What you should do: Please work out how many lines in the data below hold the word "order", and state only the number.

(Records from a data collection)
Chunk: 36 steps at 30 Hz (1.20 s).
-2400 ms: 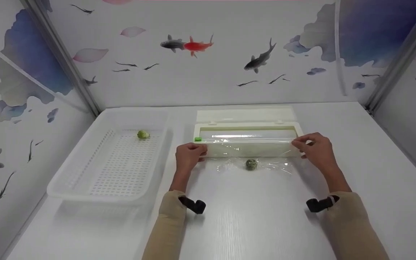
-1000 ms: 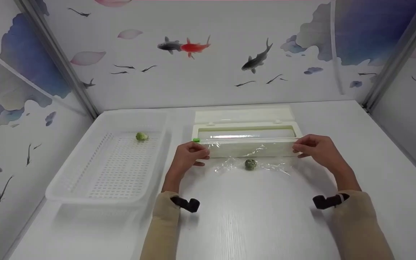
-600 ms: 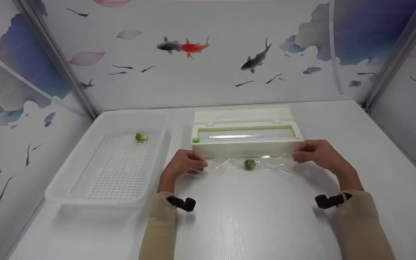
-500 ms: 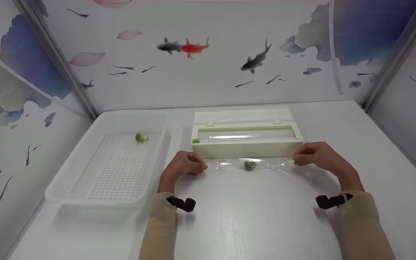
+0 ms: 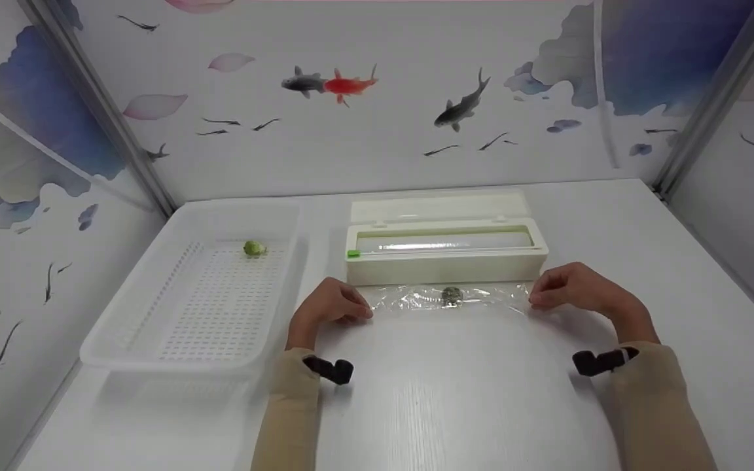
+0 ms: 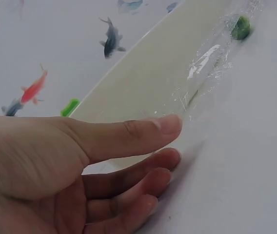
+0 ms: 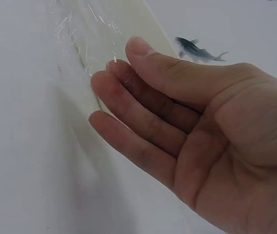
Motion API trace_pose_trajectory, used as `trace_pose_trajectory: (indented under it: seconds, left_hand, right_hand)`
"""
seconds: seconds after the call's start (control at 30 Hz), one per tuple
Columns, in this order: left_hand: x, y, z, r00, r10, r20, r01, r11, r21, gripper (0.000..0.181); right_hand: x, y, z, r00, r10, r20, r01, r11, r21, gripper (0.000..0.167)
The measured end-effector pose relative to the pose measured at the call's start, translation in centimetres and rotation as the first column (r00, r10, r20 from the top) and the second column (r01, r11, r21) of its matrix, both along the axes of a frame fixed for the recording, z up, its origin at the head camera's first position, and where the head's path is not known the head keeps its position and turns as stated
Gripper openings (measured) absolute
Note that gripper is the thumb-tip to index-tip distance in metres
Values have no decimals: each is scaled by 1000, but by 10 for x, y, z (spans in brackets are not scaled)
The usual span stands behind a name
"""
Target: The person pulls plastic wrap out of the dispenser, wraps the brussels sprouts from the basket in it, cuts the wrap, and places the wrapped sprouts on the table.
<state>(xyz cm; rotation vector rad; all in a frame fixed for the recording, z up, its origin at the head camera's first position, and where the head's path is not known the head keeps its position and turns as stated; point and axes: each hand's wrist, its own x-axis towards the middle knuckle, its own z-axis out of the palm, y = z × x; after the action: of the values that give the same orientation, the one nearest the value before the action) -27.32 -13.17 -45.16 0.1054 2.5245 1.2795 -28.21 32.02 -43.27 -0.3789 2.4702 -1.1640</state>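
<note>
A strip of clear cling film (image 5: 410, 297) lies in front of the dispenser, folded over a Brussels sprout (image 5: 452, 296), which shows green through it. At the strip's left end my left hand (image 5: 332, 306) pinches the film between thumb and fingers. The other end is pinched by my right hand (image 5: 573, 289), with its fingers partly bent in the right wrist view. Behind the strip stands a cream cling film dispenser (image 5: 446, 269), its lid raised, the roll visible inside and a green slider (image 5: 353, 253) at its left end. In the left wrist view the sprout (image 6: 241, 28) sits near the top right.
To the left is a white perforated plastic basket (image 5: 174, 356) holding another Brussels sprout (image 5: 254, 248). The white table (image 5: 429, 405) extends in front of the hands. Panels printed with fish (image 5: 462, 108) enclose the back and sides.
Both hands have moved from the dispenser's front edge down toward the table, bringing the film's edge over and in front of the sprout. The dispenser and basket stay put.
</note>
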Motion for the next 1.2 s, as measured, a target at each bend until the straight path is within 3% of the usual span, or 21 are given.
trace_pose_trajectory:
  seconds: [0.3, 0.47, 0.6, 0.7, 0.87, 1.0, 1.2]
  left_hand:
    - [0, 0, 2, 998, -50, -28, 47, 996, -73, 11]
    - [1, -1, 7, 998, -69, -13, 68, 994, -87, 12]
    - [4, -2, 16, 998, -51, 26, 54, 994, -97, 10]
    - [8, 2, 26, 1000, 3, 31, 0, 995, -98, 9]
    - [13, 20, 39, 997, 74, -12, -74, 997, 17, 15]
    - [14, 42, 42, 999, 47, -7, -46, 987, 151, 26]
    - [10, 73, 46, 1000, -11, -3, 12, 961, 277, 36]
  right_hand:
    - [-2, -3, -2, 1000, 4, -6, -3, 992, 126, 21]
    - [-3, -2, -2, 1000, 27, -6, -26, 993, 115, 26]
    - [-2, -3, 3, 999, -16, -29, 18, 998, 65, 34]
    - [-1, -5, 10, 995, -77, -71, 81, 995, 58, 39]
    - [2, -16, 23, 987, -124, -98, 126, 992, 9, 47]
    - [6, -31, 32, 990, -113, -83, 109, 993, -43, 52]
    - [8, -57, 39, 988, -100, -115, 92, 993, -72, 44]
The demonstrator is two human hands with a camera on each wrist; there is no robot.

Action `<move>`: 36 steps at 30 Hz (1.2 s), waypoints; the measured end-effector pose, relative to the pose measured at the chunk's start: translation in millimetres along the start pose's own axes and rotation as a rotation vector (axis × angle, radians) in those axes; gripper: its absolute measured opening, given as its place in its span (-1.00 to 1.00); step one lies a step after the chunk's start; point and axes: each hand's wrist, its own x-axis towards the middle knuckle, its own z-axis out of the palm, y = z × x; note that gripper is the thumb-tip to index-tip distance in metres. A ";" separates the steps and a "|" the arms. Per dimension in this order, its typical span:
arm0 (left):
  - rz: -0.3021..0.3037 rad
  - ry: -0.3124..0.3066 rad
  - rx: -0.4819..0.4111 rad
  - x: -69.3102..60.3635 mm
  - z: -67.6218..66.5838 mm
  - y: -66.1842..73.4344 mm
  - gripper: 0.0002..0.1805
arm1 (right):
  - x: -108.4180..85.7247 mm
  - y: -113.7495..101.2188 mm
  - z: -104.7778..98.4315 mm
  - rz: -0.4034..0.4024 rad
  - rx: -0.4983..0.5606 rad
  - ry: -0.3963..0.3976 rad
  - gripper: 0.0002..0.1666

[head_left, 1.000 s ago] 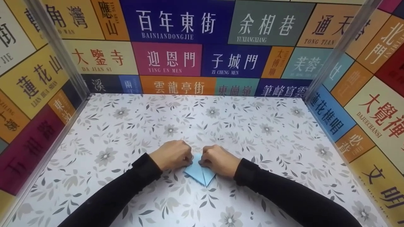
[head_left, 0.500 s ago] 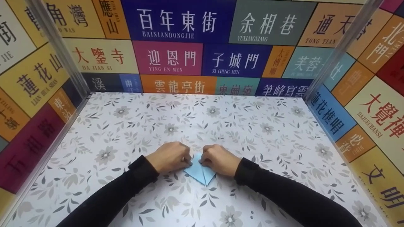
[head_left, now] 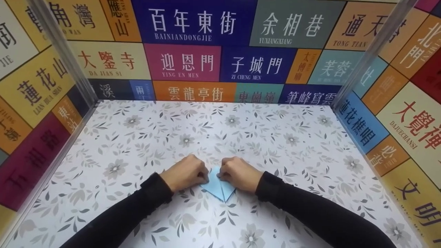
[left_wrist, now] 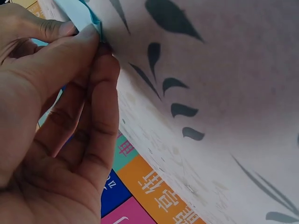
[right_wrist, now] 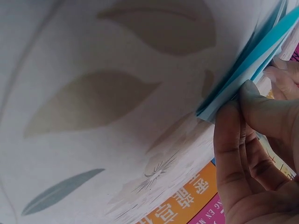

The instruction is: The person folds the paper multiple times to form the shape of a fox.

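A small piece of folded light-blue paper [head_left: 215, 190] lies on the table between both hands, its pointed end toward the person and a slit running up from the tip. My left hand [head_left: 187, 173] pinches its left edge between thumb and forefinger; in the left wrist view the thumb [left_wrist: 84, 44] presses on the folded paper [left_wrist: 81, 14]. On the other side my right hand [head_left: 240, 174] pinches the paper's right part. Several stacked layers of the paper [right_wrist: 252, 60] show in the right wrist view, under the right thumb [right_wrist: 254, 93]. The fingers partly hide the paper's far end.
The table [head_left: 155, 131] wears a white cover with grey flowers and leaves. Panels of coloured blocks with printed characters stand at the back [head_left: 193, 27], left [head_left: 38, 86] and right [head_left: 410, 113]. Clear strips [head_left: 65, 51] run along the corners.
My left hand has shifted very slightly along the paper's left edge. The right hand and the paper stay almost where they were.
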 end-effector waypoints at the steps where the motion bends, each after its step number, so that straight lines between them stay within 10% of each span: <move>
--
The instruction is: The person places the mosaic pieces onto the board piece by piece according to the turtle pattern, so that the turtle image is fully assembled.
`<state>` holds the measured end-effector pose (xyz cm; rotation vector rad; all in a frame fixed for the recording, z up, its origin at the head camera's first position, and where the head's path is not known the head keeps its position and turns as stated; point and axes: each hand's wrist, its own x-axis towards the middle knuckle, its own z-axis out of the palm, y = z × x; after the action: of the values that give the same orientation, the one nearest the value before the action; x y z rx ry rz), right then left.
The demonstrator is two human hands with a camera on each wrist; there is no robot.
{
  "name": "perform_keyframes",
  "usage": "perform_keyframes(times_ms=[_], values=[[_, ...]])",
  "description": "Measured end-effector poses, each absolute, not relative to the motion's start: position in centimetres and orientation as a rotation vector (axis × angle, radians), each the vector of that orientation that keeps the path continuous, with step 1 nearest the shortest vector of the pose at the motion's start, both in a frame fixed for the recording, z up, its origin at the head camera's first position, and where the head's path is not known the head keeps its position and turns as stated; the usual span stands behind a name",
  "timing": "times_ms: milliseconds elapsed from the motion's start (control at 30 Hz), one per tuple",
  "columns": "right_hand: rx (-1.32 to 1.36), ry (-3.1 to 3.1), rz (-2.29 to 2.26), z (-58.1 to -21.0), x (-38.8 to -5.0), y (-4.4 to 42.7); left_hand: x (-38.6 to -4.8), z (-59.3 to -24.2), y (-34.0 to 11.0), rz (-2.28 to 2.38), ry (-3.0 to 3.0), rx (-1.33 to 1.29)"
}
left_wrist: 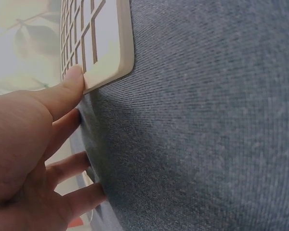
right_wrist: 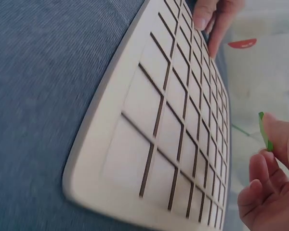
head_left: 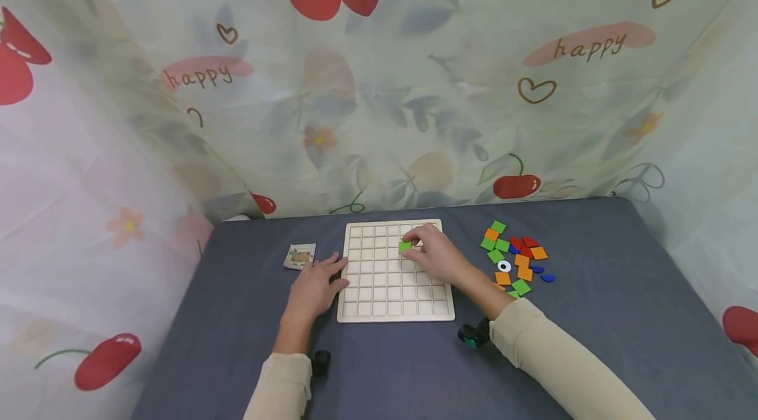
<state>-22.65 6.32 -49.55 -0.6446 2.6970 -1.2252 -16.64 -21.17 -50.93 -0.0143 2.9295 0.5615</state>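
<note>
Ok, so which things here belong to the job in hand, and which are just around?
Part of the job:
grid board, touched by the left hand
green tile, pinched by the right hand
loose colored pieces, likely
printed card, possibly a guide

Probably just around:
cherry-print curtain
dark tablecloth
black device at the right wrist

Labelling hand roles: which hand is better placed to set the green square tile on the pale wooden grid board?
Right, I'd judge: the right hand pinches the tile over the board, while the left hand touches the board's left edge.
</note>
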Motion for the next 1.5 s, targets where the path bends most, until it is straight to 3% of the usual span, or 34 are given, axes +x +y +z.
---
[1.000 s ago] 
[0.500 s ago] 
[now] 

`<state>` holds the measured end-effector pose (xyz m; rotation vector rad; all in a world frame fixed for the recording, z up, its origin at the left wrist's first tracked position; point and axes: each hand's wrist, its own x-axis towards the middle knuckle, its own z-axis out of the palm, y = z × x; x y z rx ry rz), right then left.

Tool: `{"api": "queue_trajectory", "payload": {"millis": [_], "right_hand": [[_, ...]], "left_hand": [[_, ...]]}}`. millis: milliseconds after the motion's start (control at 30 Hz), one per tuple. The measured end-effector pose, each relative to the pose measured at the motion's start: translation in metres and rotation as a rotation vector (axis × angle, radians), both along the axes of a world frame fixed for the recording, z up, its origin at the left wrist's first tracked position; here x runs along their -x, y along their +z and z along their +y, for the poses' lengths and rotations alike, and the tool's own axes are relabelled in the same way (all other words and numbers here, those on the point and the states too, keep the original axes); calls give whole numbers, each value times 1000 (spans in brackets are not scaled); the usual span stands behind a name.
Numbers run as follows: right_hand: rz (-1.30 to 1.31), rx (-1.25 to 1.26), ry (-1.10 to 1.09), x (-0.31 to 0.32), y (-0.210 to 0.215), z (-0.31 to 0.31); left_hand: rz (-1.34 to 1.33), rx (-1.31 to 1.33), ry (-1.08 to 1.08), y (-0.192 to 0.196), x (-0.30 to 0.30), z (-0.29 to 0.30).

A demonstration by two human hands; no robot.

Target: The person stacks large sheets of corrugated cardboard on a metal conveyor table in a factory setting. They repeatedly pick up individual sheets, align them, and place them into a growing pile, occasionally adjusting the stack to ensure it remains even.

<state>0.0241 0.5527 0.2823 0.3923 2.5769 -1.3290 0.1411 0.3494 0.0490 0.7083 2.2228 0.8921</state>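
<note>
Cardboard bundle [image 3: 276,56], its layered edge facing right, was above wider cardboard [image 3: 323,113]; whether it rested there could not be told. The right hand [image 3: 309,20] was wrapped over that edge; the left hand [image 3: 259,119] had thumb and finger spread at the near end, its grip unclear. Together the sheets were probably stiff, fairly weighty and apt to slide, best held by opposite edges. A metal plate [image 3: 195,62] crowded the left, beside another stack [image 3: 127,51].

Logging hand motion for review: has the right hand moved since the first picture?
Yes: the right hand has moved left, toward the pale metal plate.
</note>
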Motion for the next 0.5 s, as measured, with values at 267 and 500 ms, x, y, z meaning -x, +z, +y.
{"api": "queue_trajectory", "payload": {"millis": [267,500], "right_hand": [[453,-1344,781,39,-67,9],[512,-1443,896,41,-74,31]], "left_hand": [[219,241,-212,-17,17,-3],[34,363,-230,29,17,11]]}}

Answer below: 2